WHAT YOU WILL DO> Only the text should come through, so restate the listing exactly and drop its images.

INFORMATION PROVIDED>
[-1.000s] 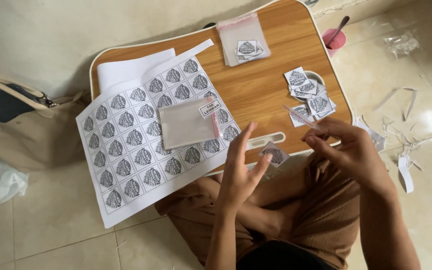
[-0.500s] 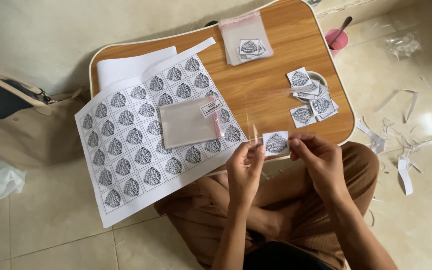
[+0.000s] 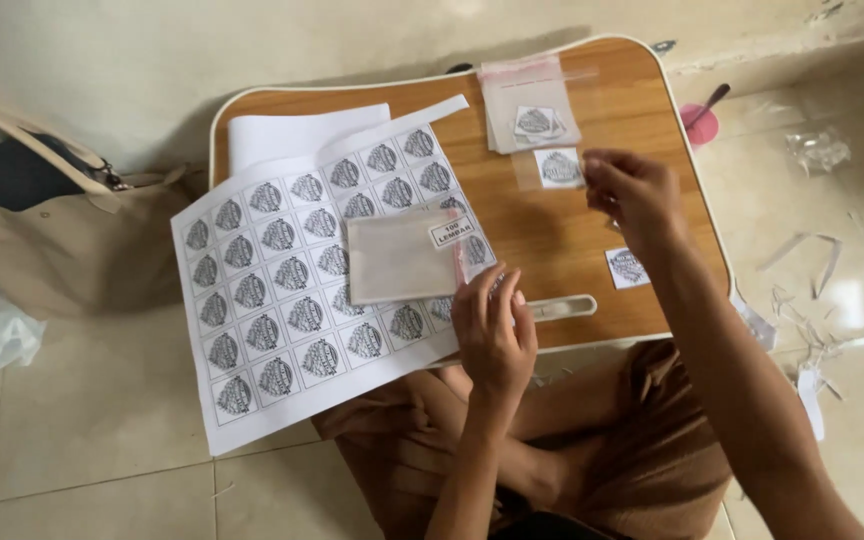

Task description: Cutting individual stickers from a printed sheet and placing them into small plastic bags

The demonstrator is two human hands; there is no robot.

COMPLETED TASK>
[-1.000s] 
[-0.500s] 
[+0.000s] 

Task description: Cutting individual stickers from a printed sheet and placing them into small plastic bags

The demonstrator is two human hands; there is no robot.

The exercise has been answered completely.